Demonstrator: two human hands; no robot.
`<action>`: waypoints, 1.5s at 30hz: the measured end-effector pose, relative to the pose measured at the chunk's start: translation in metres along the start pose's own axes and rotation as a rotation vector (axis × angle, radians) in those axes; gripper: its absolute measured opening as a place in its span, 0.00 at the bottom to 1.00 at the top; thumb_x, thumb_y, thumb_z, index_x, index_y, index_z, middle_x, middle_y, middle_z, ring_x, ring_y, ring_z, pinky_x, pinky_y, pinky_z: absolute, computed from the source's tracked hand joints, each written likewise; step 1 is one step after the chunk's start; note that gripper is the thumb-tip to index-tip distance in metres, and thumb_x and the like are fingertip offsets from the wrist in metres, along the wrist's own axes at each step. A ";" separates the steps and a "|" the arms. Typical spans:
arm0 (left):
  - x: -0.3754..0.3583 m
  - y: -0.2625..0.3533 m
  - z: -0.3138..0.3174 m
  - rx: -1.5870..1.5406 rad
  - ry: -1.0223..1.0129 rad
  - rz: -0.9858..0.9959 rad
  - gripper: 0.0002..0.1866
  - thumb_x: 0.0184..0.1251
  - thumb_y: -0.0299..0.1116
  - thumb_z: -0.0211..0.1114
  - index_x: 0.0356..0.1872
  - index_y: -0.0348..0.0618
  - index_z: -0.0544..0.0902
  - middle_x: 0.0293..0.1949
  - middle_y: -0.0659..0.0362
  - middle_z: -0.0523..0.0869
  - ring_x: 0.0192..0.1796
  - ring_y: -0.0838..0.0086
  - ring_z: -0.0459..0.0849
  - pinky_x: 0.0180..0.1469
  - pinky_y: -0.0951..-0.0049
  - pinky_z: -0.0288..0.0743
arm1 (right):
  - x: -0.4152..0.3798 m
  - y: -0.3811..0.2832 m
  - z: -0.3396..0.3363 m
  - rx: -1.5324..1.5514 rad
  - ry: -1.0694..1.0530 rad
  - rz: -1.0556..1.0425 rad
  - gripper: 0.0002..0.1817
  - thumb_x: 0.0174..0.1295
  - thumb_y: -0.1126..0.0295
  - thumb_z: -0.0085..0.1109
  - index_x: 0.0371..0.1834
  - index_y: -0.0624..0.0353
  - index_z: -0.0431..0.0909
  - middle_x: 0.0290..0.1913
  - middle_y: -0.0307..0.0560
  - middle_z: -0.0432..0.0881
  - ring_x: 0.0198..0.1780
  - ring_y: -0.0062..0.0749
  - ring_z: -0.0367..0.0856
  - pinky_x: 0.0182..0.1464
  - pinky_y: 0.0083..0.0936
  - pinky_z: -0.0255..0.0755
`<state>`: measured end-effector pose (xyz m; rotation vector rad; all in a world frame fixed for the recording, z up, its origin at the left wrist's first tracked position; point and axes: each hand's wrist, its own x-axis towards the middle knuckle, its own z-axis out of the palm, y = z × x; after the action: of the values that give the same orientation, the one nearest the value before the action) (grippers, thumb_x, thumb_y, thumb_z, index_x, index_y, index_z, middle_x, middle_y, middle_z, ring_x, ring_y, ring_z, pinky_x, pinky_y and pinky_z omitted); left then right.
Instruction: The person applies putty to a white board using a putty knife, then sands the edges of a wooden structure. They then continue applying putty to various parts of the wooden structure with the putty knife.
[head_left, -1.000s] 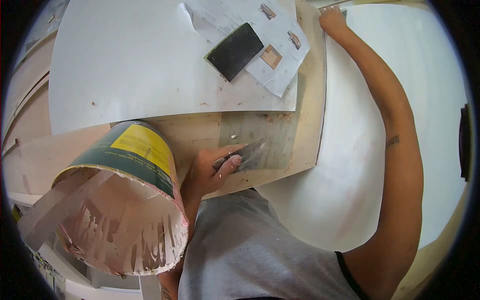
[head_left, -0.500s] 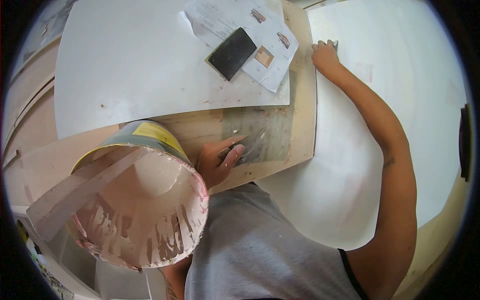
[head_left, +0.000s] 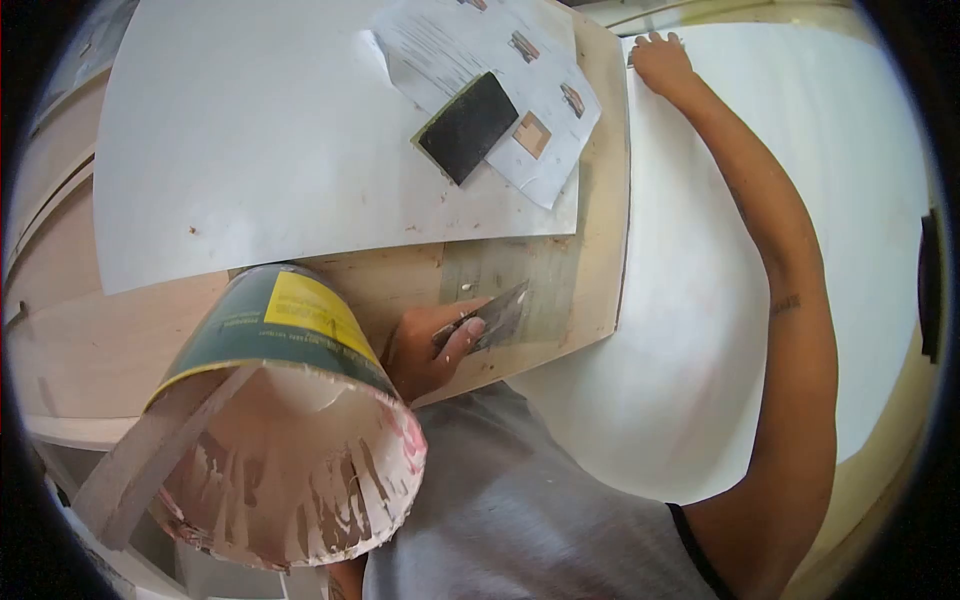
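Observation:
My left hand (head_left: 425,345) is closed round a putty knife (head_left: 503,318), its grey, smeared blade over the wooden board (head_left: 590,300). Beside that hand is a green and yellow bucket (head_left: 265,320), its open mouth towards me and pale pinkish filler coating the inside. A flat stirring stick (head_left: 165,450) leans out over its rim. The bucket hides most of my left forearm. Far off, at the top of a large white panel (head_left: 700,330), my right hand (head_left: 662,65) presses down with bent fingers. A thin grey blade edge shows beside them; most of that tool is hidden.
A white sheet (head_left: 270,130) covers much of the wooden board. On it lie printed papers (head_left: 545,185) and a black sanding block (head_left: 468,128). Pale wooden panels (head_left: 110,280) stand at the left. A dark object (head_left: 930,285) is at the far right edge.
My right hand has moved further up along the white panel's left edge. The view has shifted, so more of the bucket's green and yellow side shows. My left hand still holds the putty knife.

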<state>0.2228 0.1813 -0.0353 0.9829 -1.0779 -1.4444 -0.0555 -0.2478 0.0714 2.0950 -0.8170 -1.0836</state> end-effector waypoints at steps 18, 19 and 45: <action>0.003 0.006 -0.005 0.007 -0.010 -0.034 0.12 0.66 0.28 0.65 0.48 0.36 0.86 0.38 0.44 0.88 0.35 0.55 0.89 0.40 0.65 0.81 | 0.028 -0.009 0.038 -0.166 0.028 -0.055 0.11 0.60 0.67 0.55 0.36 0.53 0.88 0.44 0.43 0.85 0.53 0.38 0.80 0.55 0.45 0.67; 0.006 0.008 -0.006 -0.005 -0.021 -0.013 0.12 0.66 0.27 0.65 0.48 0.36 0.85 0.38 0.44 0.88 0.35 0.55 0.89 0.40 0.66 0.81 | 0.026 -0.012 0.025 -0.135 -0.040 -0.065 0.11 0.60 0.68 0.55 0.36 0.53 0.88 0.44 0.43 0.85 0.53 0.38 0.80 0.55 0.44 0.67; 0.004 0.003 -0.004 -0.006 -0.003 0.056 0.12 0.66 0.27 0.65 0.48 0.35 0.85 0.33 0.45 0.88 0.30 0.57 0.87 0.35 0.66 0.80 | 0.034 -0.004 0.062 -0.141 0.174 -0.027 0.09 0.60 0.69 0.55 0.34 0.56 0.86 0.42 0.43 0.84 0.50 0.39 0.81 0.49 0.46 0.70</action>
<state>0.2272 0.1763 -0.0337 0.9390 -1.0946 -1.4035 -0.0912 -0.2863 0.0239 2.0530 -0.6125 -0.9289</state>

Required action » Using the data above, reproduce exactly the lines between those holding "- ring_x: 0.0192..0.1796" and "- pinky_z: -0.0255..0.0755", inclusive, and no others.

Completed task »
  - ring_x: 0.0192..0.1796
  - ring_y: -0.0838..0.0086
  - ring_z: -0.0459..0.0849
  - pinky_x: 0.0180..0.1469
  - pinky_y: -0.0951..-0.0049
  - pinky_z: -0.0288..0.0743
arm1 (right):
  - x: -0.4152..0.3798 m
  - y: -0.3811..0.2832 m
  - z: -0.3396..0.3363 m
  - rx: -1.5324..1.5514 rad
  - ry: -1.0694..1.0530 rad
  - rz: -1.0556..1.0425 rad
  - gripper: 0.0002..0.1817
  - thumb_x: 0.0174..0.1295
  - thumb_y: -0.1126..0.0295
  - thumb_z: -0.0085..0.1109
  - index_x: 0.0371..0.1834
  - index_y: -0.0624..0.0353
  - index_z: -0.0431..0.0909
  - middle_x: 0.0290..0.1913
  - middle_y: -0.0307..0.0560
  - middle_z: -0.0432..0.0881
  - ring_x: 0.0198..0.1780
  - ring_y: -0.0062..0.0749
  - ring_z: -0.0367..0.0856
  - pinky_x: 0.0182..0.1464
  - pinky_y: 0.0083..0.0936
  - pinky_z: -0.0255..0.0755

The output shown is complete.